## Your assignment
Transcribe the stretch of entries below from the line with "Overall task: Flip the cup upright" through the line with "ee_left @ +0", exactly and with both ends included; leave out all other lines.

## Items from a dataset
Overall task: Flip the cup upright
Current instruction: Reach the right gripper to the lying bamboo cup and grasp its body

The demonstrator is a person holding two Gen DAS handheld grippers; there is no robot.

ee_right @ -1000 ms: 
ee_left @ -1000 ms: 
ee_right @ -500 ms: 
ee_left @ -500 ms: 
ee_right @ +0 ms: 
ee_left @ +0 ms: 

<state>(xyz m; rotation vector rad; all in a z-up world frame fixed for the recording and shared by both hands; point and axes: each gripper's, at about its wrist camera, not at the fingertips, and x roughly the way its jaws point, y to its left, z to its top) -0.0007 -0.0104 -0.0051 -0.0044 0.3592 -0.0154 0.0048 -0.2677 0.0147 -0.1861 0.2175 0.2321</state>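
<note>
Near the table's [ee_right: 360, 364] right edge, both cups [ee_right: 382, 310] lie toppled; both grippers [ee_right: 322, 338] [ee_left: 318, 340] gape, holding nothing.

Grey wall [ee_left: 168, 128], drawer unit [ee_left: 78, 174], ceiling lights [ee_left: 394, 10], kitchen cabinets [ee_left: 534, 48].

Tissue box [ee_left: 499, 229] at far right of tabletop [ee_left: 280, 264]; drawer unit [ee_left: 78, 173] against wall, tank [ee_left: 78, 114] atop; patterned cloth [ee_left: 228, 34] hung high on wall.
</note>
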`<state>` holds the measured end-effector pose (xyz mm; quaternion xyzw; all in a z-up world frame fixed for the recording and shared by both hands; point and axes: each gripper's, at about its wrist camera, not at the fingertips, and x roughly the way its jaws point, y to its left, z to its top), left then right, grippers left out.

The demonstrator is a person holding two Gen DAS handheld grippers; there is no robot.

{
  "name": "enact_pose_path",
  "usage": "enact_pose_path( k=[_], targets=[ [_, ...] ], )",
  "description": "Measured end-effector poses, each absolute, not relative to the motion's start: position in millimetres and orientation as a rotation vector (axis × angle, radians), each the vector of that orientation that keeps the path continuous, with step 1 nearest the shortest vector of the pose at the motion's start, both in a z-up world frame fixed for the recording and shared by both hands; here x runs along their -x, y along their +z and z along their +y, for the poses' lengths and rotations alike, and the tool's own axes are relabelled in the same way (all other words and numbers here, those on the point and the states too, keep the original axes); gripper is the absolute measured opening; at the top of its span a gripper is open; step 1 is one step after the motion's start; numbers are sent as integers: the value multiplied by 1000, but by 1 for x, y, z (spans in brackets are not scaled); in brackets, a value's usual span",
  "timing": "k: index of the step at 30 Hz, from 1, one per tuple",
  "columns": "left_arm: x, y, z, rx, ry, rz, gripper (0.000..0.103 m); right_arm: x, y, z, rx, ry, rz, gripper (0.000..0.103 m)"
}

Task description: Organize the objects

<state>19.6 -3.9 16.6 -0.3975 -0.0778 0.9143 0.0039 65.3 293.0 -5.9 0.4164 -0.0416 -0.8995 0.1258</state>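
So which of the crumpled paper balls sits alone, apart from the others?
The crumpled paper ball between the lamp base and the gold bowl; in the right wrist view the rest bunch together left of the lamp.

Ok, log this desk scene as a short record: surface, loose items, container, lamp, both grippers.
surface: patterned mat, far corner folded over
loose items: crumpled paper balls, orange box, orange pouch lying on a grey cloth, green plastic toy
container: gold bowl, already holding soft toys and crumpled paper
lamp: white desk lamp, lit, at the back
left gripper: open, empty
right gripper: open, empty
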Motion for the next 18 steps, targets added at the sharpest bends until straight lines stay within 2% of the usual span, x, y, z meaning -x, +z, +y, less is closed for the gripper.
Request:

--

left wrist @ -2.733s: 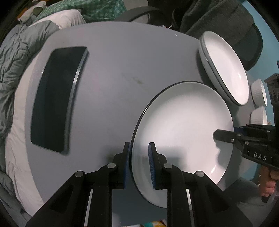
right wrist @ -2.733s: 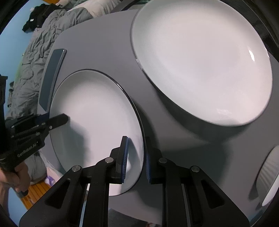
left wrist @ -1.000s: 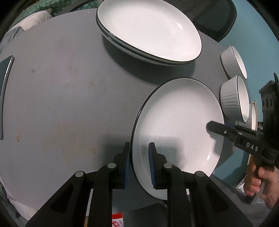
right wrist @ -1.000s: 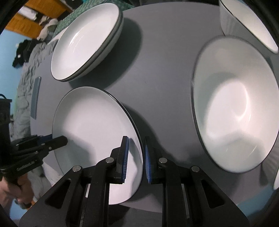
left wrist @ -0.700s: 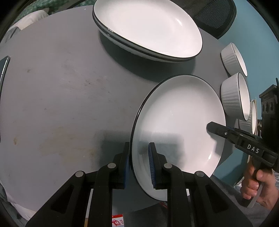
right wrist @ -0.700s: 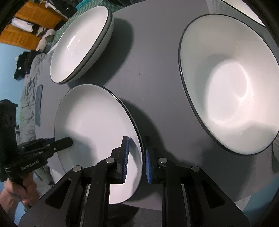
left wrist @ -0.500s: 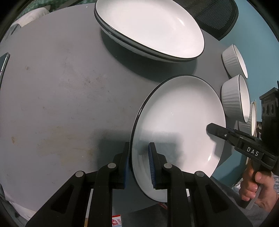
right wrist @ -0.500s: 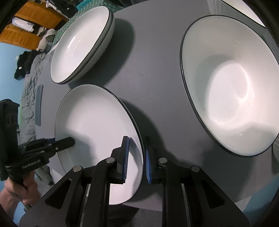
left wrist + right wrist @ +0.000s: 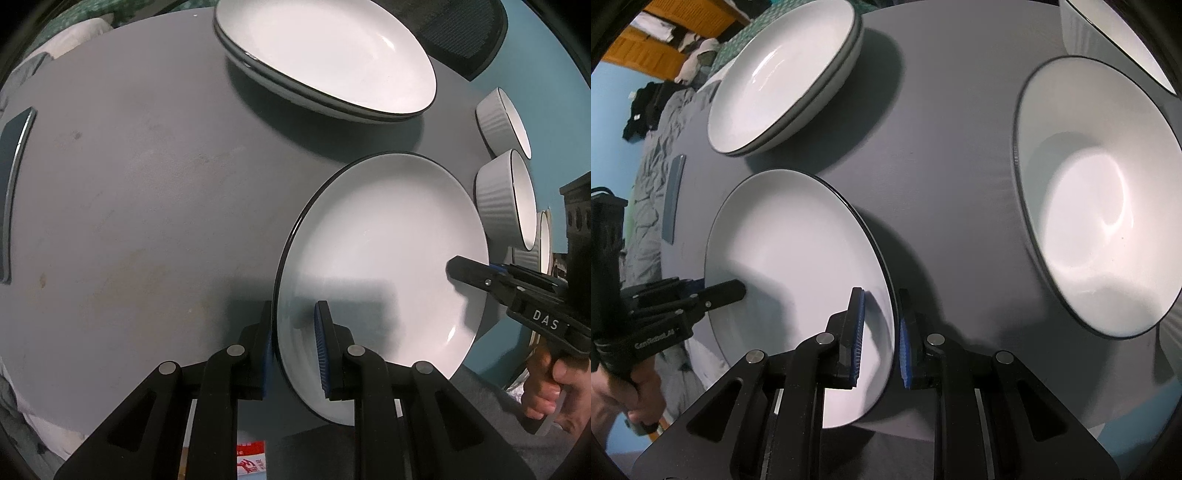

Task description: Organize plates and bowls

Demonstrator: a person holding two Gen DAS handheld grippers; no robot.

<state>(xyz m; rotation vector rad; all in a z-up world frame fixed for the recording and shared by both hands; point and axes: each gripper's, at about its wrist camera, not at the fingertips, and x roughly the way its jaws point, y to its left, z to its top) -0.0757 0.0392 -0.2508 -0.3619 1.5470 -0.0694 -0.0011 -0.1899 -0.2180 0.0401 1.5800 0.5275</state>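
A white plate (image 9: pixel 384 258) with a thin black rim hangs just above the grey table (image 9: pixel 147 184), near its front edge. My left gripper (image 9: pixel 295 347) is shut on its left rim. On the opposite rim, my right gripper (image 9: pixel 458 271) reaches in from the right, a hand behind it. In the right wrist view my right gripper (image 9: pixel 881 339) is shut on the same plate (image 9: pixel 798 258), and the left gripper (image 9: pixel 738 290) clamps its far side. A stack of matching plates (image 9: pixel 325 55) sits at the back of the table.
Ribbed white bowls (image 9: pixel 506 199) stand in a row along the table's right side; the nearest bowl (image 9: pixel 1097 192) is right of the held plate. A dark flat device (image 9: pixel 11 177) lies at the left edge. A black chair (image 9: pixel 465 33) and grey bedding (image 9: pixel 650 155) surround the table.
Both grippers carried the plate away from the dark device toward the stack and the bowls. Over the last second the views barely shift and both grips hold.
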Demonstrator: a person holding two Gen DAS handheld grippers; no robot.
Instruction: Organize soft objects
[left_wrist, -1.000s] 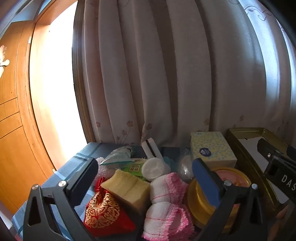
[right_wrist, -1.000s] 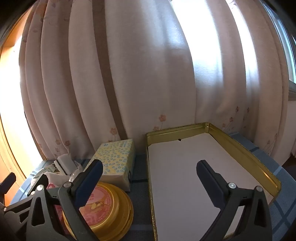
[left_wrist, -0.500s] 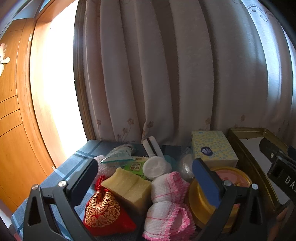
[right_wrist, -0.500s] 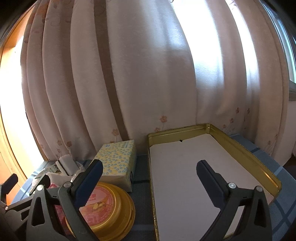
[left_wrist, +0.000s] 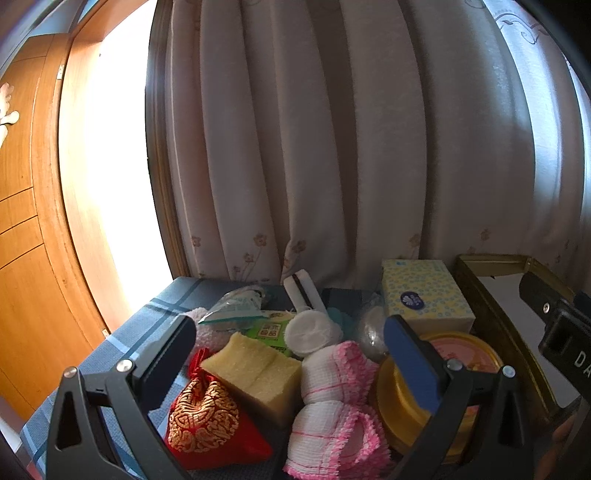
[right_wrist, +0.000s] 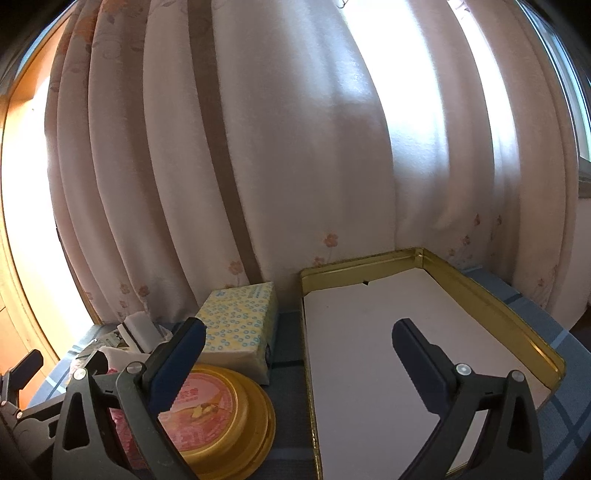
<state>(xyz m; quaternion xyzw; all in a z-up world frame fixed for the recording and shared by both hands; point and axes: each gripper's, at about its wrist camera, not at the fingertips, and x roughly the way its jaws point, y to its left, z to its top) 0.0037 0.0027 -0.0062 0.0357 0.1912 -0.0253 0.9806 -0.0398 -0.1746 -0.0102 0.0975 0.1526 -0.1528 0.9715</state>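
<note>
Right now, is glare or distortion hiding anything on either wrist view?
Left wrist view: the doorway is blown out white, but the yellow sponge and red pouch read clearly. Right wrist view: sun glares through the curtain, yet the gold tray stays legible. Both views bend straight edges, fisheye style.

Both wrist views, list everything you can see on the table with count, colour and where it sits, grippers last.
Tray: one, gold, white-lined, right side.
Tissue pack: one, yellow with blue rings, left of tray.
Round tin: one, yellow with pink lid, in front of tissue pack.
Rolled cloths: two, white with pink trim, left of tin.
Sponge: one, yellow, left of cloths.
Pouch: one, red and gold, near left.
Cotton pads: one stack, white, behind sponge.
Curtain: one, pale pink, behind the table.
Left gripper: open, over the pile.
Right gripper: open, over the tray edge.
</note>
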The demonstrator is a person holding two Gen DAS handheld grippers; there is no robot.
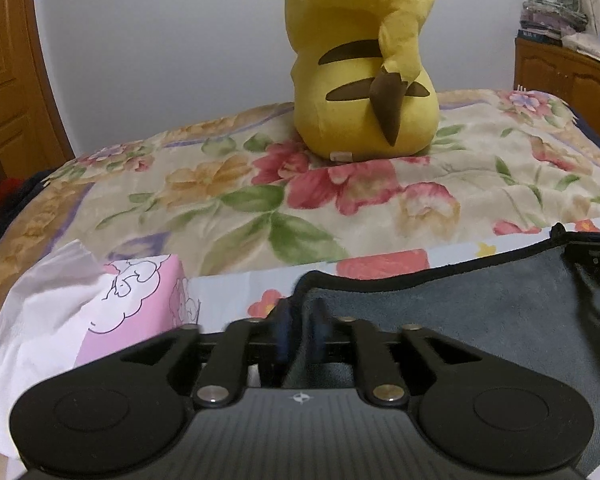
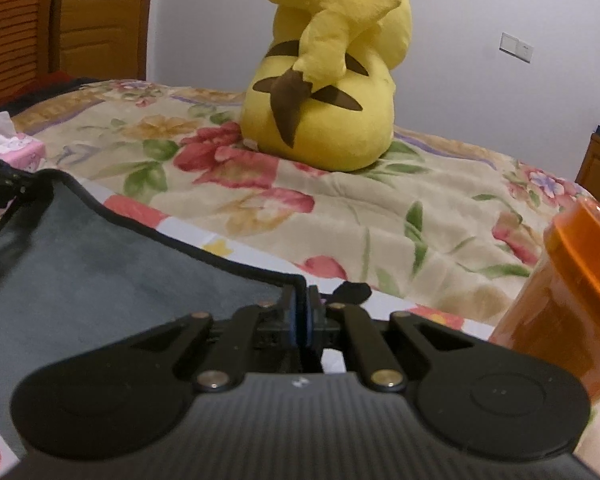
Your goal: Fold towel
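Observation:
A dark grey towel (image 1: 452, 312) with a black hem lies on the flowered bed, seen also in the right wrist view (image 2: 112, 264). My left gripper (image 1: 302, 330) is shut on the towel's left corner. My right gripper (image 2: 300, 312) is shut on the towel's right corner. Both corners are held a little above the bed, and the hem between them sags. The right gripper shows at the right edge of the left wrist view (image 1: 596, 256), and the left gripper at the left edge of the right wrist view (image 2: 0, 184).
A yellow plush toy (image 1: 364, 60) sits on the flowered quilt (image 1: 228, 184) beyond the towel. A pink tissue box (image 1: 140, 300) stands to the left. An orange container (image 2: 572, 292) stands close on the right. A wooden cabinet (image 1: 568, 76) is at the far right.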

## Response for this exercise
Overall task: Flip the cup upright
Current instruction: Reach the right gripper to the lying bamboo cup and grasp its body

The demonstrator is a person holding two Gen DAS handheld grippers; there is no robot.

ee_right @ -1000 ms: 
ee_left @ -1000 ms: 
ee_right @ -500 ms: 
ee_left @ -500 ms: 
ee_right @ +0 ms: 
ee_left @ +0 ms: 

No more work is left in this exercise.